What the task requires:
Word for word, return the lines below from the first through the line that has "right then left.", dropping the pictures.

Collected material:
Content starts

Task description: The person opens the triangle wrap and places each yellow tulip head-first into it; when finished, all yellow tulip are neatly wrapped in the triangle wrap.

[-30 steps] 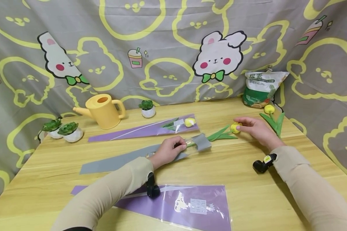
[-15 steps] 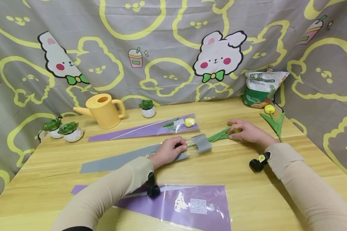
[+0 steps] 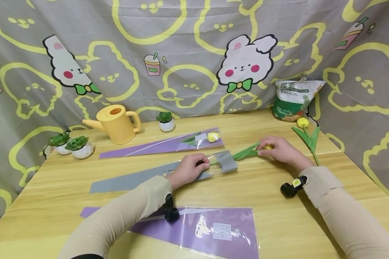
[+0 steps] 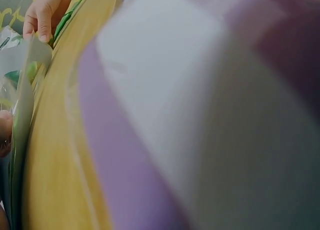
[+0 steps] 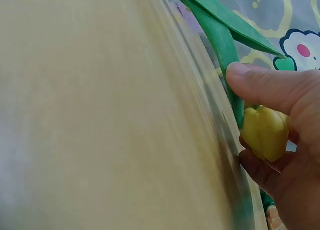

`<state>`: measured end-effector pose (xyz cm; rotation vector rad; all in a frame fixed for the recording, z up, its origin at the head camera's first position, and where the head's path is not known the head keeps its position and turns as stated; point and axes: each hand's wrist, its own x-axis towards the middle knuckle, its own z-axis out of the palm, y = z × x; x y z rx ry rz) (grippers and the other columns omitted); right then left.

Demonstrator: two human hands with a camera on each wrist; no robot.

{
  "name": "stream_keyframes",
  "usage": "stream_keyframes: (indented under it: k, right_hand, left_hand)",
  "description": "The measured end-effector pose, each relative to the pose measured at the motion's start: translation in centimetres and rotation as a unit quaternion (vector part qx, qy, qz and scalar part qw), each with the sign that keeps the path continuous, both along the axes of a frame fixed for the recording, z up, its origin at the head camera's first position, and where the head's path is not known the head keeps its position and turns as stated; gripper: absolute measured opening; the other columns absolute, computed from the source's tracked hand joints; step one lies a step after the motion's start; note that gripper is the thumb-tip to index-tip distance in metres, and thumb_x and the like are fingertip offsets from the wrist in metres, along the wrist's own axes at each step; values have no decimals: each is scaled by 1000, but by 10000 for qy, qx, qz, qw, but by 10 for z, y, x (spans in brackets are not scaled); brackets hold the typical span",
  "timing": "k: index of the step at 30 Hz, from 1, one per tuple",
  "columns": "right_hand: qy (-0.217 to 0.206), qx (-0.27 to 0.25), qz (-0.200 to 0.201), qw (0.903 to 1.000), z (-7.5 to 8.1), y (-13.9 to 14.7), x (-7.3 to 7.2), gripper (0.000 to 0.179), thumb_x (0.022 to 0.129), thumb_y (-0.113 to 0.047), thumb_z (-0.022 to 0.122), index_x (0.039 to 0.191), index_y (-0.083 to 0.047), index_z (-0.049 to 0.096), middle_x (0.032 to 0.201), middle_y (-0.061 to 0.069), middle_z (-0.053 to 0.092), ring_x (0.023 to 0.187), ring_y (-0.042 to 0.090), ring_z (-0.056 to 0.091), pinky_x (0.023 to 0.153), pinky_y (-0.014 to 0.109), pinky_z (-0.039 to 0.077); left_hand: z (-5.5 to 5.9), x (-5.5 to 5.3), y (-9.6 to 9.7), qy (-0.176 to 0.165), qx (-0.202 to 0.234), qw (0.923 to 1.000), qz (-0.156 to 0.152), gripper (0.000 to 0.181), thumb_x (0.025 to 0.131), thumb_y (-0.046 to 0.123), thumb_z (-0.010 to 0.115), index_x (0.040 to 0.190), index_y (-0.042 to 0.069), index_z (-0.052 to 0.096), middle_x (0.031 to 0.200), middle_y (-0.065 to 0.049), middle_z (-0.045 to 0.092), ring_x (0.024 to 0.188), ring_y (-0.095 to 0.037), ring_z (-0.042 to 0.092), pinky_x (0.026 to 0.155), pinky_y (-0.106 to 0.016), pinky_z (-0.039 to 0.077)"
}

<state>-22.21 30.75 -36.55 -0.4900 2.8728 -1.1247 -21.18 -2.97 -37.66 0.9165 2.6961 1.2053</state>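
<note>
An artificial yellow tulip [image 5: 266,133] with long green leaves [image 3: 244,152] lies partly in a grey flower sleeve [image 3: 129,178]. My right hand [image 3: 277,150] pinches the tulip just below its blossom, thumb on a leaf, the blossom within the curled fingers in the right wrist view. My left hand [image 3: 189,169] grips the sleeve near its open end, covering part of it. Between the left fingers and the sleeve's curled-up grey flap [image 3: 227,161] a stretch of green stem shows. The left wrist view shows the sleeve's raised edge [image 4: 37,55] with the right hand beyond.
Behind lies a purple sleeve [image 3: 142,148] with a yellow tulip inside; another purple sleeve [image 3: 227,230] lies in front. A loose tulip [image 3: 303,123] lies right, before a white-green bag [image 3: 293,102]. Potted succulents [image 3: 79,147] and a yellow watering can [image 3: 118,126] stand back left.
My right hand has moved from the blossom's tip slightly left and down, and now pinches the tulip below the blossom, where the leaves have been drawn together. The left hand has stayed in place.
</note>
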Motion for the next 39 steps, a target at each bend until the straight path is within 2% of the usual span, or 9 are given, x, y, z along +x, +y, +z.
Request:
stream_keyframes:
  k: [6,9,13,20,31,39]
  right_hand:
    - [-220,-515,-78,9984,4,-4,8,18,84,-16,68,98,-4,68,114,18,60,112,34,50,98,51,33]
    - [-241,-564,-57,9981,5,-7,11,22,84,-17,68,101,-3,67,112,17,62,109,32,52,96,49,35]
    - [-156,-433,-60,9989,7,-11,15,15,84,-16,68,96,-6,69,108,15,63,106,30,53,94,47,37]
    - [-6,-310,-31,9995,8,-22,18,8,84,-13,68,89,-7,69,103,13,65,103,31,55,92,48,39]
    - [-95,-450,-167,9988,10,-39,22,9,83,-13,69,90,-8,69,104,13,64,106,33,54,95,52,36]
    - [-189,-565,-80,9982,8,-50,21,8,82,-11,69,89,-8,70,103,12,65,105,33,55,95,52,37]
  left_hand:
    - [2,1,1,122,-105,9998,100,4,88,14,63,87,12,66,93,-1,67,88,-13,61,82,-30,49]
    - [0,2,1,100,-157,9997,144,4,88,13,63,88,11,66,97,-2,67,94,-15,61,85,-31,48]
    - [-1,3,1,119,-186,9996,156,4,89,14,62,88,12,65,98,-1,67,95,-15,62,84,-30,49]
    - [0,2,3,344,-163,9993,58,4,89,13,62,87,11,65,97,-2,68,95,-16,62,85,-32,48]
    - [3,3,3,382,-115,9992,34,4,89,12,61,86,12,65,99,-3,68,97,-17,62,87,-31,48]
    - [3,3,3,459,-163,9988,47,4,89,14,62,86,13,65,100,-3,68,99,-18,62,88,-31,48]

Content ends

Solution for this exercise:
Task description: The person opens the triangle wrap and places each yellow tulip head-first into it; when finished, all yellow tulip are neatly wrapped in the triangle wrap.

[-30 steps] 
[-15 steps] 
[+0 steps] 
[+0 steps] 
[+0 steps] 

`<state>`: measured end-effector pose (xyz cm; rotation vector rad; all in a frame fixed for the recording, z up, its origin at the head camera's first position, and where the head's path is not known the head keeps its position and turns as stated; point and axes: each hand's wrist, its own x-axis towards the middle knuckle, its own z-axis out of the palm, y = z × x; x y z rx ry rz) (grippers and the other columns omitted); right then left.

The exercise is now done.